Digesting and absorbing carbohydrates
The digestive system breaks down carbohydrate-containing foods into simple sugars, mainly glucose. For example, both baked beans and soft drink will be broken down to simple sugars in your digestive system. This simple sugar is then carried to each cell via the bloodstream. The pancreas secretes a hormone called insulin, which helps the glucose to migrate from the blood into the cells. Once inside a cell, the glucose is 'burned' along with oxygen to produce energy.

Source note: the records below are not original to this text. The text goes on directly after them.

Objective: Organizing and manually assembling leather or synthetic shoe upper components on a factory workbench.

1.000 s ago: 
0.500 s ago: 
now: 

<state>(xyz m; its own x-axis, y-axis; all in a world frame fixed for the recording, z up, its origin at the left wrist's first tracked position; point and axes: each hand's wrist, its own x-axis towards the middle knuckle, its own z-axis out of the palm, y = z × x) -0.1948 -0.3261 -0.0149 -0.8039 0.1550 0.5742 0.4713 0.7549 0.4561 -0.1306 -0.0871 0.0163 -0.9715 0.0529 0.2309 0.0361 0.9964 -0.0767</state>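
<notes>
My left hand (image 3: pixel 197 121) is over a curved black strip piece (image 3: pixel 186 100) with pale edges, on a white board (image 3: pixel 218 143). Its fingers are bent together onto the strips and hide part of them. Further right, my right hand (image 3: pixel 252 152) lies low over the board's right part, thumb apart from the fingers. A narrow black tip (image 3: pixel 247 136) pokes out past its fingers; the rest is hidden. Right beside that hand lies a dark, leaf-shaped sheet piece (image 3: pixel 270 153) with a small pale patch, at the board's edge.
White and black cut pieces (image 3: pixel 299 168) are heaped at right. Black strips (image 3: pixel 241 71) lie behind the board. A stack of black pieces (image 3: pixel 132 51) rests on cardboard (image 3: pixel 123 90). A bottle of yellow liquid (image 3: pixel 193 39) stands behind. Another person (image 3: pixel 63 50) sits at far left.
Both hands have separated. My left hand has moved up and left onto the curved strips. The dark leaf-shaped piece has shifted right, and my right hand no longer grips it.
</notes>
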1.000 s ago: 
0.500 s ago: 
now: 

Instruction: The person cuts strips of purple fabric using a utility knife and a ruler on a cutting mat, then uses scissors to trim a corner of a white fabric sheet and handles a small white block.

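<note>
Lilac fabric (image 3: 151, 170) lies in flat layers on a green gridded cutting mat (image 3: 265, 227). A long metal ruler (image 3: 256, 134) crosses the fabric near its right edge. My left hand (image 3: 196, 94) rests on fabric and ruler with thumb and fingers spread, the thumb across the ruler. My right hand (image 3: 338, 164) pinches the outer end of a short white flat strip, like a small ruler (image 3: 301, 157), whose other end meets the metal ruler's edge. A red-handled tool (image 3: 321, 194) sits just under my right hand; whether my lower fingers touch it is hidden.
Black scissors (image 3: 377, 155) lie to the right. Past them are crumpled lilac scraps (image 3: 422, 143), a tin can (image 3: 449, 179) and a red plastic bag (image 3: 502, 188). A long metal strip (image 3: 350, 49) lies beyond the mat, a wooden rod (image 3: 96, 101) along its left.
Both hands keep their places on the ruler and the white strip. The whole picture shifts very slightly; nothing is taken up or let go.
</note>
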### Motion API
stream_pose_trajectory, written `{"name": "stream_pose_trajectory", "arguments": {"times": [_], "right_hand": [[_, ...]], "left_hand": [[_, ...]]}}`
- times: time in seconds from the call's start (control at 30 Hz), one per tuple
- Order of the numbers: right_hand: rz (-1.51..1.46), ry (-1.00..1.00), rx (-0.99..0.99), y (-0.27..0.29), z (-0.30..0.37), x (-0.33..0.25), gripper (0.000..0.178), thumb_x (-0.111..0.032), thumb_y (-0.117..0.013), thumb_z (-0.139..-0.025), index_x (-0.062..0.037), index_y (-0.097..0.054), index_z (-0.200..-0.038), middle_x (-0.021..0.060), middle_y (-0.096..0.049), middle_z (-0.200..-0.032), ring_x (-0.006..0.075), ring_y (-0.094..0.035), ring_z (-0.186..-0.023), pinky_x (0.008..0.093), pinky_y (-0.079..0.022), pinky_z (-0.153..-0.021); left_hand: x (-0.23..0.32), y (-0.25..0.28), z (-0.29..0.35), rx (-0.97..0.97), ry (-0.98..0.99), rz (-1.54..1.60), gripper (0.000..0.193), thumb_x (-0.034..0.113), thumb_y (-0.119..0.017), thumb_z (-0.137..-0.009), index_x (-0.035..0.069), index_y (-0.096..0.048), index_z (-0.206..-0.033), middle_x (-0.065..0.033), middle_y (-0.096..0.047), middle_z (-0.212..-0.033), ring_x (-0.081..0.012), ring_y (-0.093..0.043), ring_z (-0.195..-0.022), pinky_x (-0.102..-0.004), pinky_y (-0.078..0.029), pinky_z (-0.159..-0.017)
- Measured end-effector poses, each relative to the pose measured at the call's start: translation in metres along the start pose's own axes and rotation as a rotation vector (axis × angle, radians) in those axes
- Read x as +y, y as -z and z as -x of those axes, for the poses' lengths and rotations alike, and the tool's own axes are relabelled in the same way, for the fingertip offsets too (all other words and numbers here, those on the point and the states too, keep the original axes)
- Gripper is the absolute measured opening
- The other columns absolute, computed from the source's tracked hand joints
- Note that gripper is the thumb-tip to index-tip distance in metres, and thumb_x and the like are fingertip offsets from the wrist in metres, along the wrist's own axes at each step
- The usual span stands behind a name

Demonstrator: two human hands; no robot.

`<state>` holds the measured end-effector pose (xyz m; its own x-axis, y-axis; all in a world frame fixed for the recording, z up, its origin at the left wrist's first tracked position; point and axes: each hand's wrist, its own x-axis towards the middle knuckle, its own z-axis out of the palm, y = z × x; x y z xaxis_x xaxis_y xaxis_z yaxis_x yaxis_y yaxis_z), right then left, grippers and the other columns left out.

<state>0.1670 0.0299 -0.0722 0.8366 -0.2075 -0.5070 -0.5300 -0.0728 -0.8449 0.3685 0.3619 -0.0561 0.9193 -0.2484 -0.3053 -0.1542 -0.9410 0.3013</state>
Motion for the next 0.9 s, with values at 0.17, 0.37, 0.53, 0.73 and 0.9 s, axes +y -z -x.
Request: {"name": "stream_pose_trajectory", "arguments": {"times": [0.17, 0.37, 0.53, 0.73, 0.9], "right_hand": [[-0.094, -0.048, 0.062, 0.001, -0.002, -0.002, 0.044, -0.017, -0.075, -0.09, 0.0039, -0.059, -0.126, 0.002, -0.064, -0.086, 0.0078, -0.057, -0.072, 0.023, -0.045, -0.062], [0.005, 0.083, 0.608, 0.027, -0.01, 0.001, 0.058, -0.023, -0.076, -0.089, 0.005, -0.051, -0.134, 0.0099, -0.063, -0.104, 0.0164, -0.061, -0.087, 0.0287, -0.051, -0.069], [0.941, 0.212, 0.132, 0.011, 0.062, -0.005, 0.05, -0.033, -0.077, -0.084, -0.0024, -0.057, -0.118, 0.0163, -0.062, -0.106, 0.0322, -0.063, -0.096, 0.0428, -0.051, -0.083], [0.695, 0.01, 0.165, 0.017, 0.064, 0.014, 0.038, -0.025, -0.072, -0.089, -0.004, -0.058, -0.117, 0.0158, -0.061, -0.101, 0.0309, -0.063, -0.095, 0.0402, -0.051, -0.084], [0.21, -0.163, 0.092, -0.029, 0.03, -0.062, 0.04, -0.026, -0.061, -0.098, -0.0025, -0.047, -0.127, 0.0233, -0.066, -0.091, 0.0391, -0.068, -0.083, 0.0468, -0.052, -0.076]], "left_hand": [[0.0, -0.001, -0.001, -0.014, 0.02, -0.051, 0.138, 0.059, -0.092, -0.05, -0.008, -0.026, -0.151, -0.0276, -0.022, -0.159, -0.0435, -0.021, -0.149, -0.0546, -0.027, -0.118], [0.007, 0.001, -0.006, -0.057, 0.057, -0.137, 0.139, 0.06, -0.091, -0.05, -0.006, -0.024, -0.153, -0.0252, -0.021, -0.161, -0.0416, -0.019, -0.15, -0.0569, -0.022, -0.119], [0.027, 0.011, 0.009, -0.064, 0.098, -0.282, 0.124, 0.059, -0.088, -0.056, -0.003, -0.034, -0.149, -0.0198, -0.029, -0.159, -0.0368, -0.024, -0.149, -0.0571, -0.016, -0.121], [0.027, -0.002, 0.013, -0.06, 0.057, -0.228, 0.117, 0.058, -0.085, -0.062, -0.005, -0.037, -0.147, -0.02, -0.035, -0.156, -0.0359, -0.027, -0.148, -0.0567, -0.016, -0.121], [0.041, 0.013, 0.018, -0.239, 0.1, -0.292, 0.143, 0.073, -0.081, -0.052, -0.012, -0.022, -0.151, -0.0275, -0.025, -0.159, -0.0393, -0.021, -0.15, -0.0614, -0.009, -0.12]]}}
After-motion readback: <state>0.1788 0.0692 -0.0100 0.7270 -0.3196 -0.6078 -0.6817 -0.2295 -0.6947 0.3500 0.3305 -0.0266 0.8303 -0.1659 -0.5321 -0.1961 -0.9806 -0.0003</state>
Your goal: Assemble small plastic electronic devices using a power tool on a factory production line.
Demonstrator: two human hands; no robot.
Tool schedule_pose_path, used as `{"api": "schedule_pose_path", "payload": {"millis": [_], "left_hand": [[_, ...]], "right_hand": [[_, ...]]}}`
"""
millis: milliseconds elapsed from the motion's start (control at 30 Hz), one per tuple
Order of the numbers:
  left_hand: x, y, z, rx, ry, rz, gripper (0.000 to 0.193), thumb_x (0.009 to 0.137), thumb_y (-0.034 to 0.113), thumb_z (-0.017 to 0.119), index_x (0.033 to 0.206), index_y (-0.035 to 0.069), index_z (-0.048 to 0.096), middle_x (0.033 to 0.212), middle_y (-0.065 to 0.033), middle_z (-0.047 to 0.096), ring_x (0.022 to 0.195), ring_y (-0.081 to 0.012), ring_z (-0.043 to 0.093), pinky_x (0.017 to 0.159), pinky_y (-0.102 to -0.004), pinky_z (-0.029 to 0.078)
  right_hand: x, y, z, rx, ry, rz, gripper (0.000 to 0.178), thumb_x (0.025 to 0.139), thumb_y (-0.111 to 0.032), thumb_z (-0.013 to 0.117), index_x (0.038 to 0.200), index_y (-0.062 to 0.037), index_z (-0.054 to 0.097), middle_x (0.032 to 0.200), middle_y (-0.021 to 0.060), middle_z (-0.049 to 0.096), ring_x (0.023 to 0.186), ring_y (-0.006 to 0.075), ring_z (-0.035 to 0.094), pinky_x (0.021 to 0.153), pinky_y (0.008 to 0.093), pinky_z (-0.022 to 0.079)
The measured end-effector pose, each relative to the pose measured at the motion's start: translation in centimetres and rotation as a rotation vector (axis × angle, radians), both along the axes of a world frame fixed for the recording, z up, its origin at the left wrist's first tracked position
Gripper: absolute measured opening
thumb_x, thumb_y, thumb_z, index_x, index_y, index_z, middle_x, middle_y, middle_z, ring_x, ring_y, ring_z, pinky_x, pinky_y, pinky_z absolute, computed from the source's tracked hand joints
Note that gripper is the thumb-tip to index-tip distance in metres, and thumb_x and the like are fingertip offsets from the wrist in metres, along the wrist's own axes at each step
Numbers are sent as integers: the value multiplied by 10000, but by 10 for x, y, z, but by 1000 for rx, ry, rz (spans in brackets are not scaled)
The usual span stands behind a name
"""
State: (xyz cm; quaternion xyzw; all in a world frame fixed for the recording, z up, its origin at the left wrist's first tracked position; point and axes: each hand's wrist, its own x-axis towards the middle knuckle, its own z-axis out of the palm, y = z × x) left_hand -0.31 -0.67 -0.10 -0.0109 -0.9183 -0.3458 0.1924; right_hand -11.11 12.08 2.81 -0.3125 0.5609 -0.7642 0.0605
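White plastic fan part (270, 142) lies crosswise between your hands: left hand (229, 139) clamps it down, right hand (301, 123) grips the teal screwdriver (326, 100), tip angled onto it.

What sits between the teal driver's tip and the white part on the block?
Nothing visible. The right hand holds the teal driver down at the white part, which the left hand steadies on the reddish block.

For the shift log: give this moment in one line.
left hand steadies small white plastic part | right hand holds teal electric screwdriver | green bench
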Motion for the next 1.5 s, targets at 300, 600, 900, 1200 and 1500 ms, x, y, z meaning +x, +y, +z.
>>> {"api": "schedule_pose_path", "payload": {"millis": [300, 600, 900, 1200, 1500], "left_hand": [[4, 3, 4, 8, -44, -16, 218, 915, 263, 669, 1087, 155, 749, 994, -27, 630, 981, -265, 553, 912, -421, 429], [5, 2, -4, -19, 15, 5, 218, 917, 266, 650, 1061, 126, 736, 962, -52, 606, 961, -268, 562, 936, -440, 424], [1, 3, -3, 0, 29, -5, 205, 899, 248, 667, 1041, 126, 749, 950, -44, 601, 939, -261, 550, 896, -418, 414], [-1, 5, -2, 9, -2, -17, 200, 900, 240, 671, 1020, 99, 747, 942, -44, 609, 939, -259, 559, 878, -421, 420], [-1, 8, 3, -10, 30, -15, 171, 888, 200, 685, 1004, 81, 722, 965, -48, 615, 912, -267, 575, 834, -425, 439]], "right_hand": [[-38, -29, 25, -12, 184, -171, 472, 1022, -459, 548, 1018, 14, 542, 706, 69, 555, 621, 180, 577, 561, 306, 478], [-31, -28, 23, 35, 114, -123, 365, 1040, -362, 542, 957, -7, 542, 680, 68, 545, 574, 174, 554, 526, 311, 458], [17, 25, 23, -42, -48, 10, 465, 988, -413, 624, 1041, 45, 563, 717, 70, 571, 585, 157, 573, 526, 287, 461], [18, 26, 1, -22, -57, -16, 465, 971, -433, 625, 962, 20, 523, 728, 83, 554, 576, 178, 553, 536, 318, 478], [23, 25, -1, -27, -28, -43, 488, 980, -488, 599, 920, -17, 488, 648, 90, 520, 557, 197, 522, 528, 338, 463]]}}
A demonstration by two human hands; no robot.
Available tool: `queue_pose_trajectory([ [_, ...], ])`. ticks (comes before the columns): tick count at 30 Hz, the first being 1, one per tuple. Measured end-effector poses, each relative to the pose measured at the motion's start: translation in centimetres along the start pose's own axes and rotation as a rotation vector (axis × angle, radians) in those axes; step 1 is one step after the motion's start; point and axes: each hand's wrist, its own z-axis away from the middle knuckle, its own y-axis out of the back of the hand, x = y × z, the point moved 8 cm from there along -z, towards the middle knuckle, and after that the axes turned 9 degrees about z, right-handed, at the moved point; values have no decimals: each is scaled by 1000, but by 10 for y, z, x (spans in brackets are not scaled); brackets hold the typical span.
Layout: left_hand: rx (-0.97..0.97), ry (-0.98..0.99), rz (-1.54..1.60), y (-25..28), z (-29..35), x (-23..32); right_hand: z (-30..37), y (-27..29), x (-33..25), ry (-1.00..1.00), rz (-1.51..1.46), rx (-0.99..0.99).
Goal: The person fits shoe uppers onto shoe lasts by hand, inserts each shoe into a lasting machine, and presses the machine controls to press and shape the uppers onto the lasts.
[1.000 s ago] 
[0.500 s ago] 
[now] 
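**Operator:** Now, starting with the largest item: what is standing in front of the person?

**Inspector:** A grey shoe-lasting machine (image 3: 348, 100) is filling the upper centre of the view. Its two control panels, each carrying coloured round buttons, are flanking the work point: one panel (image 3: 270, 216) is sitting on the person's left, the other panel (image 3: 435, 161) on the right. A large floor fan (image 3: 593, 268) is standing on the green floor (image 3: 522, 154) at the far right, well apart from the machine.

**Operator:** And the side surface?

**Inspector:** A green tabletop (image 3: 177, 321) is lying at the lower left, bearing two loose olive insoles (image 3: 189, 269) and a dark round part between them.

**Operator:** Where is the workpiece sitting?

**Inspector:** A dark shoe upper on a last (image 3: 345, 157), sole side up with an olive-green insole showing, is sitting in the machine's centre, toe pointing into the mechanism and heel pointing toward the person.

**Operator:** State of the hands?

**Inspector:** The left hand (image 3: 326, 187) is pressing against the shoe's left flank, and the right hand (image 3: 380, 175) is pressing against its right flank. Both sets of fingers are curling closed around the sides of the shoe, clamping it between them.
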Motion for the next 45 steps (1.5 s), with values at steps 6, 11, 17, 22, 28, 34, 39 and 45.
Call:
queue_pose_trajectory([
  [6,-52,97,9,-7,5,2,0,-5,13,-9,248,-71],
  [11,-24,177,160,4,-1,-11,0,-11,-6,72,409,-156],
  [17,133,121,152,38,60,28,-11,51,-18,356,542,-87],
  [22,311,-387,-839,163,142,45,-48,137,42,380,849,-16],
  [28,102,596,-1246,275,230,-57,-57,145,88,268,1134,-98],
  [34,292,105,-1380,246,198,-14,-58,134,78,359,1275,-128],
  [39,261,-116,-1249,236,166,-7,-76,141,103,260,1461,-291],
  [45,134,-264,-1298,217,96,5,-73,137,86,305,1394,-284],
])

The body converts any excess glucose from food into another form called glycogen. This is stored inside muscle tissue and the liver, ready to supplement blood sugar levels should they drop between meals or during physical activity.

The glycaemic index
Carbohydrate-containing foods are rated on a scale called the glycaemic index (GI). This scale ranks carbohydrate-containing foods based on their immediate effect on blood sugar levels. The GI compares carbohydrate-containing foods gram-for-gram of carbohydrate.

Carbohydrate-containing foods are compared with glucose, which is given a GI score of 100. Carbohydrates that break down quickly during digestion have the highest glycaemic indexes (GI more than 70). These high GI carbohydrates give a 'quick hit'. The blood glucose response is fast and high.

Carbohydrates that break down slowly release glucose gradually into the bloodstream. They have low glycaemic indexes (GI less than 55). The blood glucose response is slower and flatter.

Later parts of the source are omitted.